Unrestricted
(Expires 24 September, week following Festival.) Standing instructions make Banyan Tree Festival difficult topic with which to deal. If operators can suggest means of referring to Festival without violating prohibitions against religious offense, encourage them to try. Monitoring and diplomatic sources show that Provisional President is utilizing Festival to consolidate his position. If he can be attacked, do so.
The other need of the actual operator is material. The script writer needs actual texts of everyday enemy speech in order to keep his slang and idiom up to date. The artist needs correct photographs of enemy cities in wartimes so that the leaflet picture he makes will not look as outmoded as a crinoline or a Model T. All of them need all the information they can get about their own country—good handbooks, dictionaries, elementary histories, textbooks in fields which they may not know. It is amazing how hard it is to explain America to foreigners; the American soon finds out how little he knows his own country, and needs information about his own background along with current materials concerning the enemy.
Where radio propaganda is in question, the script-writers and broadcasters will read the enemy radio propaganda if they do not get enough fresh non-propaganda material concerning their audience. Sooner or later this will degenerate into alternate soliloquies of the radio men on each side, each watching the other to see if he got a rise out of him last time. OWI people frequently expressed idiot glee at having made Radio Tokyo frantic. The OWI men were the first to admit that their glee was pointless, since it was the Japanese broadcaster and not the Japanese audience who responded. But for lack of current information about the enemy the propagandist will refer to his own professional opponent. There is, of course, a very substantial difference between a change in enemy propaganda occasioned by a real inroad which one's own propaganda had made in enemy opinion, and a change that consists simply in angry or smart backtalk. Finding that difference is the responsibility of propanal, not of the operator.
Pre-Belligerent Planning.
One of the most useful functions of the pre-belligerent plan lies in the periodic exercise which it gives in propaganda discipline. Information and intelligence agencies frequently see their jobs so technically that they lose sight of the need for coordination within the mechanism of an entire government. Press relations people try to get stories in the papers. Radio people try to maintain listener interest. Educational officers are concerned with the teachability of their materials.

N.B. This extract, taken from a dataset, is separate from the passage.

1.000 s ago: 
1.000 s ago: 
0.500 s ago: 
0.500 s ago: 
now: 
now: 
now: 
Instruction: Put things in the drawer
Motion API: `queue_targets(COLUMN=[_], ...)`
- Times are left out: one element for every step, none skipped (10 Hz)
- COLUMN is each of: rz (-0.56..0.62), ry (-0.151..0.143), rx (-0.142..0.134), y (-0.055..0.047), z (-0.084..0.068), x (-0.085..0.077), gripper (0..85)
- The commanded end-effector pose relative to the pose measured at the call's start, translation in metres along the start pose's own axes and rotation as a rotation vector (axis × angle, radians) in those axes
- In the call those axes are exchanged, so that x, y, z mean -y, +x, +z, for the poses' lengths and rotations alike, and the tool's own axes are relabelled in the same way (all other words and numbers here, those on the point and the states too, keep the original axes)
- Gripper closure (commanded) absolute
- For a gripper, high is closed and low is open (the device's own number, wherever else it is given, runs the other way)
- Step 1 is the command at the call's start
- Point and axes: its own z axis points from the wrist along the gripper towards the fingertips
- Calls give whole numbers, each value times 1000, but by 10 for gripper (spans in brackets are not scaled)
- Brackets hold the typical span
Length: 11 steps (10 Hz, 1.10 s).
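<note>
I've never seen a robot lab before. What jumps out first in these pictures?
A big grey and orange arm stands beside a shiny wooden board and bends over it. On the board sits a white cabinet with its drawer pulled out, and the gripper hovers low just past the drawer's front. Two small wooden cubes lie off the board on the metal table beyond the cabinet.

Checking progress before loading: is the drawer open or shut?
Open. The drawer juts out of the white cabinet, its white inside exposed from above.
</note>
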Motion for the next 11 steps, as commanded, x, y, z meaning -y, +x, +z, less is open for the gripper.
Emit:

Spokesmen of the different agencies in related fields (such as shipping, air transport, currency control, social welfare) are apt to comment on a particular situation without reference to the needs of an inclusive national policy. How much advice was handed out on the occasion of the ultimatum to Tito? The Jugoslav authorities plainly risked politico-psychological pressure from us; they came prepared for the consequences; but both American official and private opinion expressed a wild medley of recommendations, suggestions, and analysis. Federal officials showed no better discipline than did the private citizens. Pre-belligerent planning may be forced on the United States by eventual international crises, but before that stage is reached, private and governmental persons working in the informational field might do well to consider how readily they could offer or enforce cooperation in the event of a real emergency.
Figure 51: Basic Types: Start of War. This leaflet embodies almost all possible mistakes in psychological warfare. It was prepared to explain why war came between America and Japan, but was not even begun until many months after Pearl Harbor. The heading and style are official and formal. The message is no more than a footnote to history. Its last fault redeemed it; no arrangements were made for dropping it.
Psychological Warfare Plans.
The general plan then goes on to state the conditions which will govern the operating agencies. The important part of this section lies in guessing where the operating agencies are likely to need coordination and where not. If the plan is to reveal highly important and therefore secret strategy, it should merely sketch the broad outlines of the processes intended, leaving to experts the responsibility of determining specific do's and don'ts. In such a case, however, the plan should not leave room for inter-agency or inter-personal doubt as to where the interpretive function lies. Too often, highly formal agreements are interpreted out of existence by propagandists who are interested in adding their own proposals to those set forth and agreed upon in the plan. When definition of the plan in operational terms[40] is needed, the location of the sub-definer should be made very plain unless the propaganda establishment itself happens to be remarkably well organized and in no further need of definite prescriptions of function.